§ Assignment
Please keep the images out and set down the data exactly as given.

§ Stored data
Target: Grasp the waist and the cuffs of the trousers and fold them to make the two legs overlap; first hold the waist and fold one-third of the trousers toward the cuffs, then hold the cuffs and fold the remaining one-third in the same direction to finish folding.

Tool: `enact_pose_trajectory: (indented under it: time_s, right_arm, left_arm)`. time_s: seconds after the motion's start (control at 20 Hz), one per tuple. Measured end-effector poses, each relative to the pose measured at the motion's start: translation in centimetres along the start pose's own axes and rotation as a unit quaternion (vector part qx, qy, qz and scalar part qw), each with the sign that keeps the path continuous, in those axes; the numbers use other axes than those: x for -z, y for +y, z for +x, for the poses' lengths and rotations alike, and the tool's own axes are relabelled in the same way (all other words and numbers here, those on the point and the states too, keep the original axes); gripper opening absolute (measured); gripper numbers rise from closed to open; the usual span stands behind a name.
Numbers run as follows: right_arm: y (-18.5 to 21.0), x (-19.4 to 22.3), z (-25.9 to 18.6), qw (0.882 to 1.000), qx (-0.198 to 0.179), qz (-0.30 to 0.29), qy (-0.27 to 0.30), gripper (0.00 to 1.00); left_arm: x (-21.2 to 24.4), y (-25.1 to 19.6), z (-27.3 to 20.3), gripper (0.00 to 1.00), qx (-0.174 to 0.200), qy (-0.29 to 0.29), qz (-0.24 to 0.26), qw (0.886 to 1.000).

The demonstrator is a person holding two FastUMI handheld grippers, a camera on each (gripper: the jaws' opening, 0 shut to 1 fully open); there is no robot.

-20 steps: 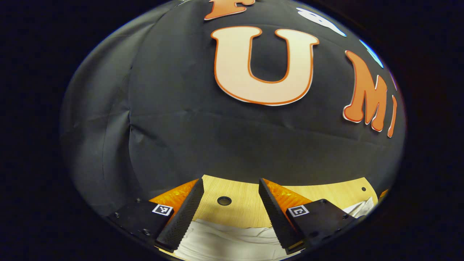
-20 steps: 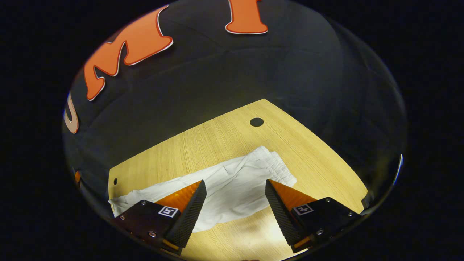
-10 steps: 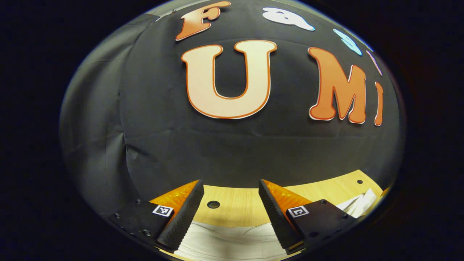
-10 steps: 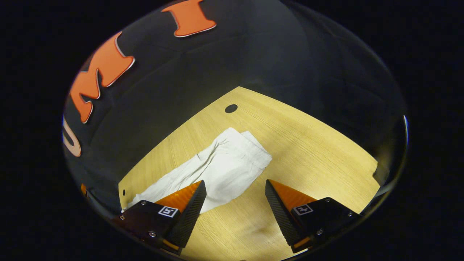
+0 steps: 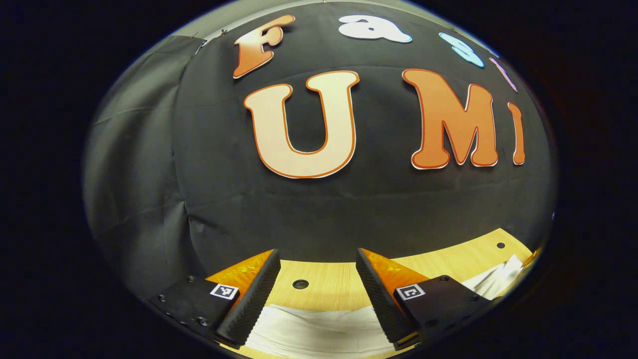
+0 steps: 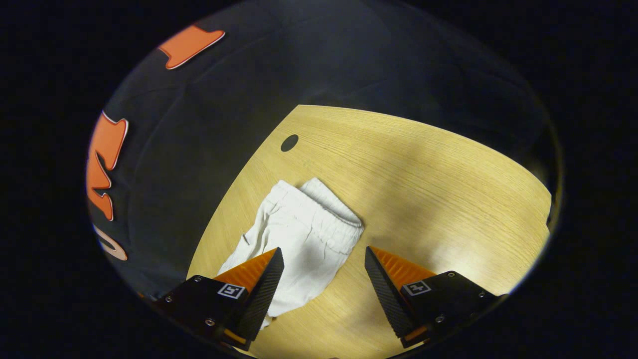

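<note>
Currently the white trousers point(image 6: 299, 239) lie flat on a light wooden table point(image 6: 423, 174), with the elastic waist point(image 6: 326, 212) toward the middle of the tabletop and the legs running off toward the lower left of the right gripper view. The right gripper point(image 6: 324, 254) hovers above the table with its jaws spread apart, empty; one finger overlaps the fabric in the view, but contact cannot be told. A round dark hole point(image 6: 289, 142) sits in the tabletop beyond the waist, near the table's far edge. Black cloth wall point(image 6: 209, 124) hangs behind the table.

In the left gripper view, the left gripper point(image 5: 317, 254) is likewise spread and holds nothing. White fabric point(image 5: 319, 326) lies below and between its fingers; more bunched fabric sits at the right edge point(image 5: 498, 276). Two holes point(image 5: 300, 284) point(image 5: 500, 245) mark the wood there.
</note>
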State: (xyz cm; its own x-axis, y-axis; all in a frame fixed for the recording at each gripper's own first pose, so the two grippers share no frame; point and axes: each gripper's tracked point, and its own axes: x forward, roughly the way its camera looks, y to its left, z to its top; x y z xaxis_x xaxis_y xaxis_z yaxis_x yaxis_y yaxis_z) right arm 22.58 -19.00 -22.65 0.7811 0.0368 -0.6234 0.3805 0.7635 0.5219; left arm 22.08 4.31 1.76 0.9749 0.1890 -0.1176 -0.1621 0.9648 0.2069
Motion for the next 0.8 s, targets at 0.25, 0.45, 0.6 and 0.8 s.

§ Your response
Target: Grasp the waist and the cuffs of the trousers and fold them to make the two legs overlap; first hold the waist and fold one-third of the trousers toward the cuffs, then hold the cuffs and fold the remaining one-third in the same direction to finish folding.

Tool: `enact_pose_trajectory: (indented under it: time_s, right_arm, left_arm)`. time_s: seconds after the motion's start (control at 20 Hz), one per tuple. Measured end-effector poses, each relative to the pose measured at the motion's start: translation in centimetres along the start pose's own axes and rotation as a unit quaternion (vector part qx, qy, qz and scalar part qw), each with the sign that keeps the path continuous, in those axes; the numbers use other axes than those: x for -z, y for +y, z for +x, for the poses' lengths and rotations alike, and the tool's own axes are relabelled in the same way (all other words and numbers here, those on the point and the states too, keep the original axes); gripper opening absolute (measured); gripper numbers rise from closed to open; the usual span stands behind a name.
Numbers run as follows: right_arm: y (-18.5 to 21.0), x (-19.4 to 22.3), z (-25.9 to 18.6), qw (0.882 to 1.000), qx (-0.198 to 0.179), qz (-0.30 to 0.29), qy (-0.27 to 0.30), gripper (0.00 to 1.00); left_arm: x (-21.2 to 24.4), y (-25.1 to 19.6), z (-27.3 to 20.3), gripper (0.00 to 1.00), qx (-0.174 to 0.200), qy (-0.29 to 0.29), qz (-0.24 to 0.26), qw (0.886 to 1.000).

The demonstrator is a person holding two FastUMI handheld grippers, a camera on each (gripper: the jaws' opening, 0 shut to 1 fully open); there is no robot.

-20 steps: 
-20 steps: 
-10 steps: 
-10 steps: 
+0 steps: 
+0 steps: 

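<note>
Currently the white trousers point(image 6: 299, 239) lie flat on a light wooden table point(image 6: 423, 174), with the elastic waist point(image 6: 326, 212) toward the middle of the tabletop and the legs running off toward the lower left of the right gripper view. The right gripper point(image 6: 324, 254) hovers above the table with its jaws spread apart, empty; one finger overlaps the fabric in the view, but contact cannot be told. A round dark hole point(image 6: 289, 142) sits in the tabletop beyond the waist, near the table's far edge. Black cloth wall point(image 6: 209, 124) hangs behind the table.

In the left gripper view, the left gripper point(image 5: 317, 254) is likewise spread and holds nothing. White fabric point(image 5: 319, 326) lies below and between its fingers; more bunched fabric sits at the right edge point(image 5: 498, 276). Two holes point(image 5: 300, 284) point(image 5: 500, 245) mark the wood there.
</note>
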State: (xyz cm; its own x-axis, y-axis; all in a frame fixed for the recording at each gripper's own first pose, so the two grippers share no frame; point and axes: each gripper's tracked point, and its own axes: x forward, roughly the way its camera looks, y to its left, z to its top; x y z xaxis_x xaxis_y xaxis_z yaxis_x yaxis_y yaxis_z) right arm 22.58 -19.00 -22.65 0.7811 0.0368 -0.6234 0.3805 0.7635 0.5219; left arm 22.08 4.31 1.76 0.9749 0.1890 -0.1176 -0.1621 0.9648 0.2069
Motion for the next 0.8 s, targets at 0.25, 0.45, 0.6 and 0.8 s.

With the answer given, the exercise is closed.